Friday 25 February 2011

Translation as a Negotiation Process

The whole issue of translation is something I find continually fascinating, so much so that I've recently started reading Umberto Eco's book "Mouse or Rat; Translation as Negotiation" He argues that translation is not just "typing in a foreign language"; translators are forced to continually examine, interpret, evaluate and - as Eco puts it - negotiate with a text in order to craft a translation that conveys not just the "meaning" but the intent of the original. The term negotiation is an interesting one here; for example he uses an online translator to change the heading: "The works of Shakespeare" which is rendered as "Gli impianti di Shakespeare" which when returned to English becomes "The plants of Shakespeare." Clearly with a bilingual Italian or English speaker a more authentic translation would be produced. This concept of distance between languages reminds me of  when I was living in Spain as each time I stepped outside of my front door it became an adventure as I was one of only a handful of English speakers in the town so I had to operate in a foreign language.
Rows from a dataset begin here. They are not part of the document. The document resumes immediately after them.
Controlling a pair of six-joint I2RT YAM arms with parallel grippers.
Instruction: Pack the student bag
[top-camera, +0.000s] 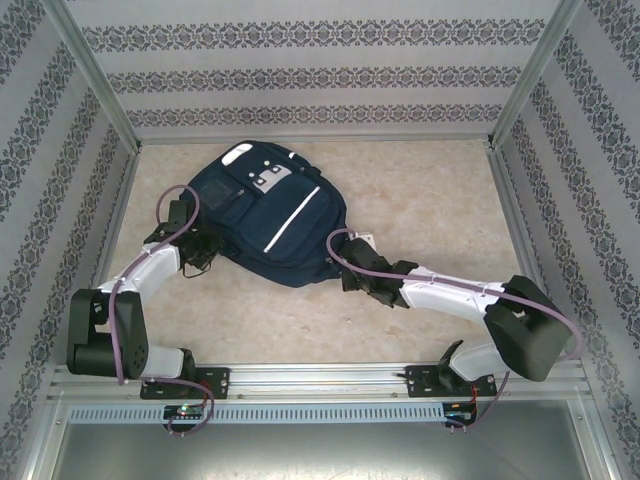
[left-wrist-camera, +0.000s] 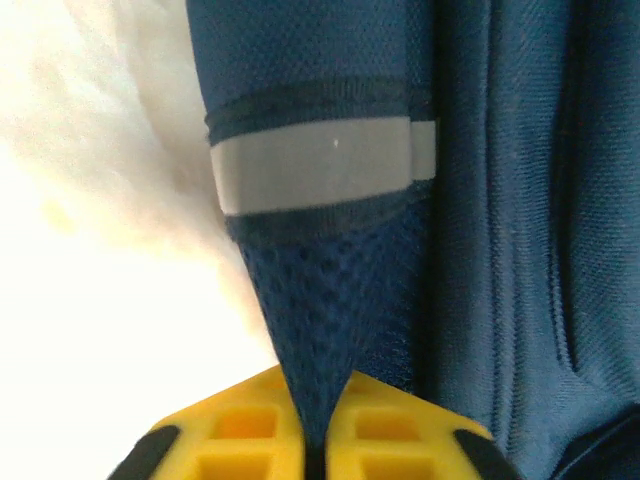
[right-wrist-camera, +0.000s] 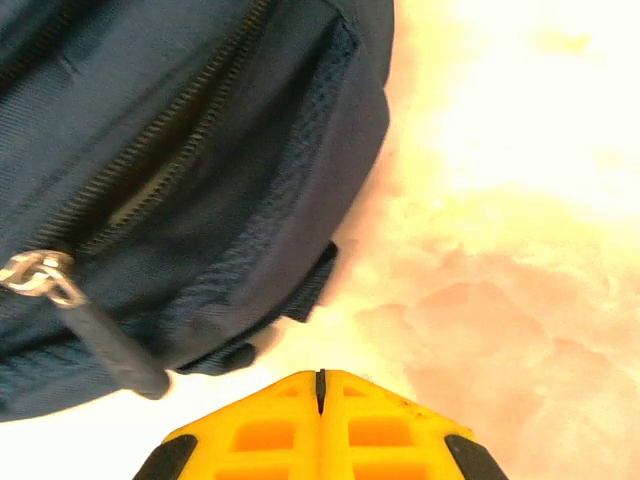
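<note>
Yellow and close up, the left gripper (left-wrist-camera: 318, 400) is squeezed almost shut on a mesh strap (left-wrist-camera: 330, 290) of the student bag (top-camera: 265, 215), likely to hold it steady. The right gripper (right-wrist-camera: 321, 378) is shut tight on nothing, near the zip pull (right-wrist-camera: 40, 275), maybe to grab it next. Farther back, the bag lies flat on the table (top-camera: 430, 200), left of the middle.
</note>
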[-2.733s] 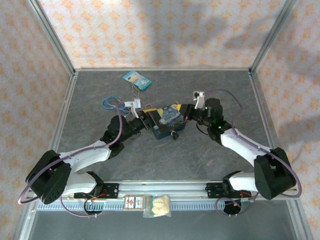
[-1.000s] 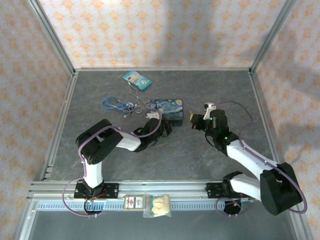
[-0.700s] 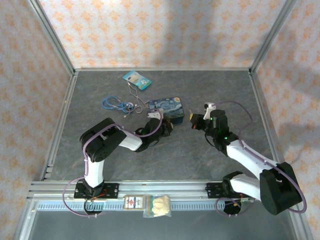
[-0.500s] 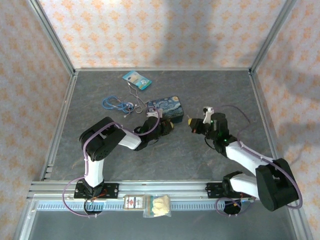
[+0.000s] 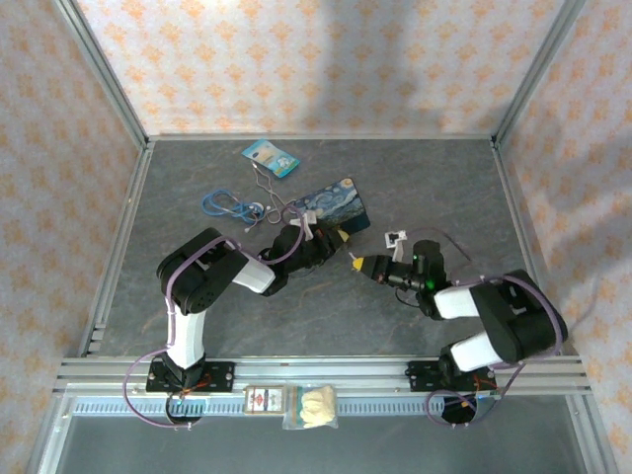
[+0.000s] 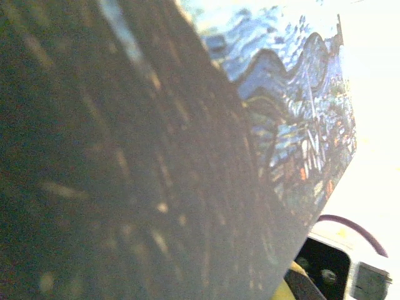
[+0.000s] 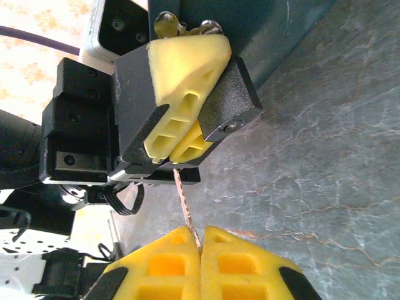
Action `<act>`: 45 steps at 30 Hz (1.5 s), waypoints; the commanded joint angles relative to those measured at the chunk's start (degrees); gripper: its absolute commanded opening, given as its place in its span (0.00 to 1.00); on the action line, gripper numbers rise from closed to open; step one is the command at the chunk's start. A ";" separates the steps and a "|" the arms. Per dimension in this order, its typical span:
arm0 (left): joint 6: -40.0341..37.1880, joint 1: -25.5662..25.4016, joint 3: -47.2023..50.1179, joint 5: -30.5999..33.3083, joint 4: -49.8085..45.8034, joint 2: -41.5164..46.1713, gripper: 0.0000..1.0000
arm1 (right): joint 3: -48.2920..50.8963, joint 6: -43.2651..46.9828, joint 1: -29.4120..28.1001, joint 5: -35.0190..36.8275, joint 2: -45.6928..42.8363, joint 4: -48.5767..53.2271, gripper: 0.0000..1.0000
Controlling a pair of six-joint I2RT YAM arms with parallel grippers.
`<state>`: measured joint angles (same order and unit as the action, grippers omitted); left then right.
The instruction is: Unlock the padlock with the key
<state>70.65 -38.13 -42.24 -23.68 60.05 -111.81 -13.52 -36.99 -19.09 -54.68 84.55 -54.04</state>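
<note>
Tin (image 5: 336,202) has tipped on grey table (image 5: 444,188); right hand (image 7: 200,237) pinches key (image 7: 183,200), left hand (image 5: 334,240) closed.

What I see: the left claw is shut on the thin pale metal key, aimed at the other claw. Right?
Wrong claw: the right claw is shut on the thin pale metal key, aimed at the left claw, as the right wrist view shows.

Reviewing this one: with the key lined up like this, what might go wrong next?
1. The right gripper pinches the thin key only at its end; pushed in, it may twist or slip.
2. The key tip points at the shut left gripper, and I cannot tell where the keyhole is, so it may jam against the jaws.
3. The tin sits tilted beside the left gripper and may shift.
</note>
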 commanded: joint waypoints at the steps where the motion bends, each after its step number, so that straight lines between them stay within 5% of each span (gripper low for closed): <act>1: 3.07 0.08 0.31 -1.98 6.22 0.10 0.00 | 0.18 -5.00 0.59 -4.18 3.60 -13.40 0.00; 45: 5.56 0.24 2.35 -2.77 14.37 -0.60 0.00 | -2.97 -16.11 3.45 -10.21 19.71 -32.96 0.00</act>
<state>75.20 -37.71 -39.57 -25.08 68.84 -112.03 -15.75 -52.34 -15.68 -63.86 103.59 -81.30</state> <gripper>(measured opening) 0.079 0.045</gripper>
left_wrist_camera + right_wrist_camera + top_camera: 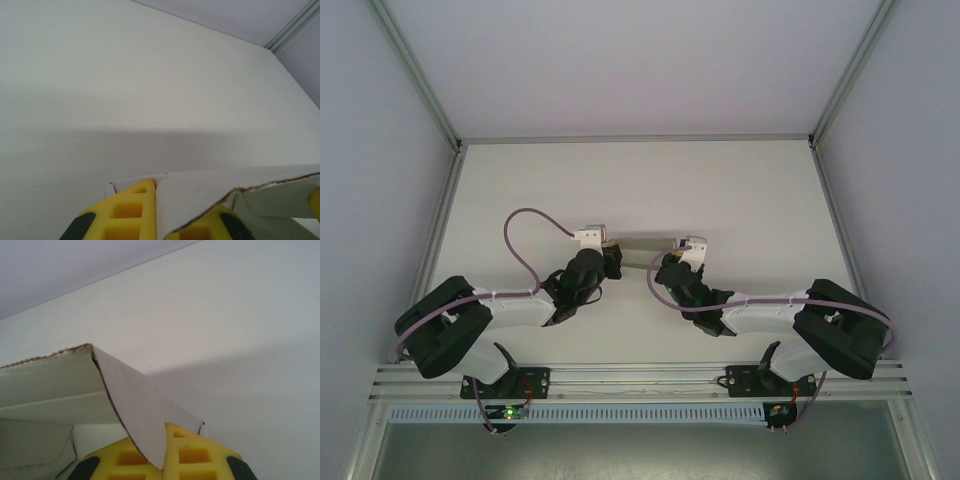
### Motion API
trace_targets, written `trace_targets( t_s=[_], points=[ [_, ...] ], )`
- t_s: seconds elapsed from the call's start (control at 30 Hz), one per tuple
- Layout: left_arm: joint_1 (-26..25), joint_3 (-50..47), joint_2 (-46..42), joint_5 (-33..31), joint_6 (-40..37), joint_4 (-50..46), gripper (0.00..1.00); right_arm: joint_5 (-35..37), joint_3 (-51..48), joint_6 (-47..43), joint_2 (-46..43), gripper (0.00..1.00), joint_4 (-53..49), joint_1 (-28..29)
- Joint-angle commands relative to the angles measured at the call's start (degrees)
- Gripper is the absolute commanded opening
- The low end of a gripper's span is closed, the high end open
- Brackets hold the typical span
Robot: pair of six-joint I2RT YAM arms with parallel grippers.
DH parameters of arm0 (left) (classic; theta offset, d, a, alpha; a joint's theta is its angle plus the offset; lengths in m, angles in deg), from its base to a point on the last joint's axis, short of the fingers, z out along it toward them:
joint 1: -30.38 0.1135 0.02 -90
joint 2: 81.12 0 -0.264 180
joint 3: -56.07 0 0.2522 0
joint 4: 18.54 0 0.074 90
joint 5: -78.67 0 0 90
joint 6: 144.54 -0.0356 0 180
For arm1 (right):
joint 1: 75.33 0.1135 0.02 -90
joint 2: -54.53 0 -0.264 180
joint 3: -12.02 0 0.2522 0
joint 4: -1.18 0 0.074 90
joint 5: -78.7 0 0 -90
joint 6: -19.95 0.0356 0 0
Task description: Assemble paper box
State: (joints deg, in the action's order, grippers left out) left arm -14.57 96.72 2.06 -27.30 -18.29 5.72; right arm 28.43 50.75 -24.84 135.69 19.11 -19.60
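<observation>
Status: assembly partly done, by my reading. The paper box [642,243] sits near the middle of the surface [620,180], spanning the gap between the two wrists. It appears to be held up off the surface, though I cannot tell whether its lower edge touches. Left fingers [127,212] are together, clamped on one thin end panel of the card. In the left wrist view the panel runs up between the yellow pads and the rest of the card stretches off to the right. Right fingers [195,452] are likewise clamped on the opposite end panel, the card edge passing between the pads. Done so far: the sheet is no longer flat. The right wrist view shows a creased corner with one panel folded over another, and an angled flap shows lower left inside the fold. Left to do, as far as I can judge: the body is open, raw brown-edged card shows along the upper rim, and no flap looks tucked or locked. So the walls need squaring and the end flaps need closing. Count: one paper box, a single piece; two arms, left arm [510,310] and right arm [770,312]; two sets of fingers, both gripping; one surface.
</observation>
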Motion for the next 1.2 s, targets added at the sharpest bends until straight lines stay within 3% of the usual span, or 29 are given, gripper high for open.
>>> trace_targets(
  t_s=[0.0, 0.1, 0.2, 0.27, 0.33, 0.37, 0.43, 0.47, 0.7, 0.83, 1.03, 1.17],
  points=[
    [-4.43, -2.37, -0.53, 6.43, -0.42, 1.47, 0.06, -5.35, -3.43, -0.86, 1.67, 0.00, 2.91, 3.14],
    [-5.85, -2.90, -1.20, 6.38, -1.99, 0.25, 0.20, -2.29, -4.71, -3.38, 1.21, 0.00, 3.38, 4.81],
    [-6.76, -2.24, -3.18, 5.92, -0.43, -4.44, 0.26, 1.03, -5.19, -3.94, 0.92, 0.00, 2.82, 6.17],
    [-8.00, -1.42, -4.97, 4.03, 0.79, -7.90, 0.44, 4.83, -4.65, -4.23, 1.44, 0.00, 1.34, 7.73],
    [-9.33, -0.68, -7.50, 1.66, 1.19, -12.48, 0.50, 7.05, -3.95, -4.70, 2.07, 0.00, -0.30, 9.01],
    [-9.70, -0.36, -8.87, 0.59, 1.81, -15.08, 0.58, 7.20, -3.96, -4.61, 2.23, 0.00, -0.65, 9.34],
    [-10.01, 0.04, -12.40, -1.91, 3.60, -21.50, 0.97, 6.78, -4.18, -4.24, 2.41, 0.00, -0.78, 9.40],
    [-10.11, 0.08, -14.40, -2.40, 4.06, -24.92, 1.00, 6.92, -4.38, -3.59, 2.33, 0.00, -1.27, 9.41],
    [-10.74, 2.37, -28.53, -1.10, 7.97, -45.03, 1.00, 8.11, -4.95, -3.14, 1.70, 0.00, -2.94, 10.74],
    [-9.82, 8.07, -30.24, -6.35, 23.29, -60.72, 1.00, 9.58, -4.17, -3.81, 1.89, 0.00, -3.34, 11.93],
    [-4.78, 12.39, -27.36, 3.37, 25.69, -59.17, 1.00, 10.62, -3.40, -4.86, 1.79, 0.03, -3.94, 13.44],
    [-2.83, 15.65, -26.55, 2.59, 24.79, -60.58, 1.00, 11.01, -3.41, -4.61, 0.30, 0.08, -4.87, 14.08]
  ],
)
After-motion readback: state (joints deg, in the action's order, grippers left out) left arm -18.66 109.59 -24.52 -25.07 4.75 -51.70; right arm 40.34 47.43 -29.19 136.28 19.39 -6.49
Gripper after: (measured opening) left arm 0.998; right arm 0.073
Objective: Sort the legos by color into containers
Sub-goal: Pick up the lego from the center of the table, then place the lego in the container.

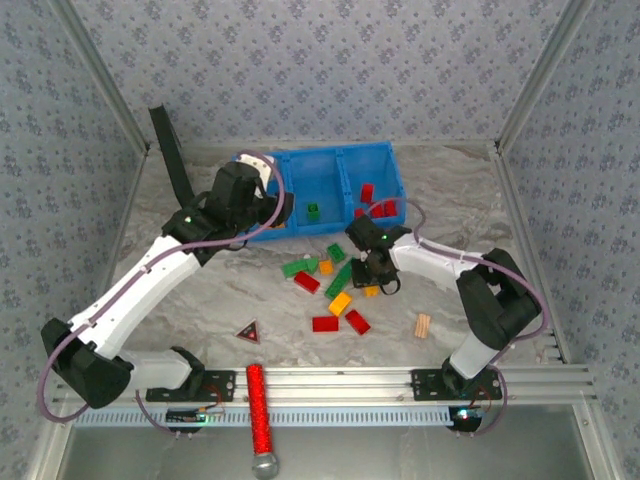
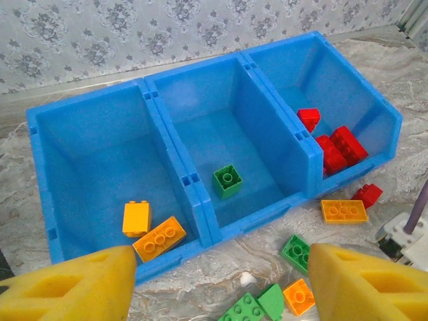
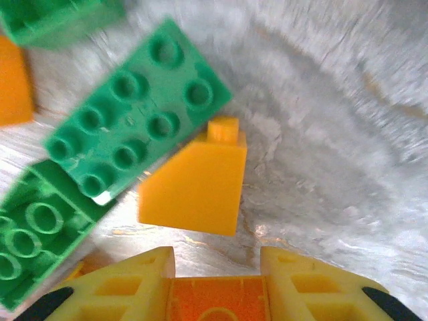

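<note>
Few studded plastic legos (image 2: pixel 227 180) are binned in the blue plastic containers (image 2: pixel 200 200), most unsorted; left gripper (image 2: pixel 221 271) is spread empty, right gripper (image 3: pixel 215 262) clamped on an orange brick (image 3: pixel 217 299).

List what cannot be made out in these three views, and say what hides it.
Top view: left compartment of the blue bin, mostly hidden by the left arm.
Right wrist view: the orange brick in the right gripper, cut off by the bottom edge.
Left wrist view: the red bricks in the right compartment, partly behind its wall; count unclear.
</note>
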Tool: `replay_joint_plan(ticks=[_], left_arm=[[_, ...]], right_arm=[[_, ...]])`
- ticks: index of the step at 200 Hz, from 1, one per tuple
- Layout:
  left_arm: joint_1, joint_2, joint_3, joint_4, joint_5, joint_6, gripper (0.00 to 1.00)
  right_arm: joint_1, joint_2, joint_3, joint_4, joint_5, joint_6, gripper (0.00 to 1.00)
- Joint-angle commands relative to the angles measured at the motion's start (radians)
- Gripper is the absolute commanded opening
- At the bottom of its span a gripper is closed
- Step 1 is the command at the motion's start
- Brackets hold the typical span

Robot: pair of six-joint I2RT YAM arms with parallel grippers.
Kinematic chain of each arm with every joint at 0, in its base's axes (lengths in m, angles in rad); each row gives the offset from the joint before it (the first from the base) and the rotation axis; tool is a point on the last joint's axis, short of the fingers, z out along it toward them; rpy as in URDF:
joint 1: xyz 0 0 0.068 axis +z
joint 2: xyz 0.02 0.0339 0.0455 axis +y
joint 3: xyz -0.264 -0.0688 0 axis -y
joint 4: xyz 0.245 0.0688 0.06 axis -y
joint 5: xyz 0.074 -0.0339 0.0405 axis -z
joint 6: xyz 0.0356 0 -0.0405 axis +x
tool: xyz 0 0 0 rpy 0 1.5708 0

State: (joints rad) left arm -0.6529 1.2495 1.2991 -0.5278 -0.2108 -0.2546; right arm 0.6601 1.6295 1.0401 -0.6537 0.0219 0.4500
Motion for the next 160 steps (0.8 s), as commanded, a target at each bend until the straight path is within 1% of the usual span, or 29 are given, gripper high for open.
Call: replay_joint_plan(ticks=[1,21,38,50,63,105,132,160], left_arm=[[0.016,-0.078,-0.011,-0.029,-0.025,0.001,0.69],[0.043,-0.152,-0.051,-0.071,-0.041,-0.014,0.7],[0.072,-0.226,-0.092,-0.118,-0.041,-0.043,0.7],[0.086,-0.28,-0.119,-0.145,-0.043,-0.062,0.7],[0.096,-0.343,-0.144,-0.21,-0.044,-0.085,0.7],[0.101,-0.488,-0.23,-0.331,-0.058,-0.155,0.71],[0.101,-0.557,-0.301,-0.368,-0.051,-0.187,0.71],[0.101,-0.611,-0.337,-0.41,-0.026,-0.213,0.71]], right_arm=[[0.011,-0.061,0.159,-0.115,0.083,-0.091,0.28],[0.025,-0.056,0.294,-0.075,0.094,-0.17,0.28],[0.043,-0.006,0.4,-0.003,0.106,-0.229,0.28],[0.056,0.082,0.517,0.029,0.109,-0.27,0.28],[0.076,0.186,0.65,0.048,0.106,-0.31,0.28],[0.158,0.542,1.096,0.028,0.155,-0.448,0.28],[0.201,0.71,1.276,0.071,0.231,-0.546,0.28],[0.219,0.858,1.423,0.063,0.239,-0.568,0.27]])
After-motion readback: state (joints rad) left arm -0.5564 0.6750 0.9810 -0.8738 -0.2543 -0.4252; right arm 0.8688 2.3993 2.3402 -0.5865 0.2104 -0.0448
I felt as though I was wearing a cloak; something over me but not truly me. Yet paradoxically I felt a sense of liberation; being set free from the cultural landscape of one language and exploring the vast plains of another. It is the joy then of exploring these great plains that is the joy of translation.


1 comment:

  1. Good, thoughtful post. In many ways that's our interaction with our horses. We speak to each other not through language, but through our body movements and through our energy. Body movement is the natural language of horses and language is our natural communication. It's as if I were trying to communicate with a Chinese person.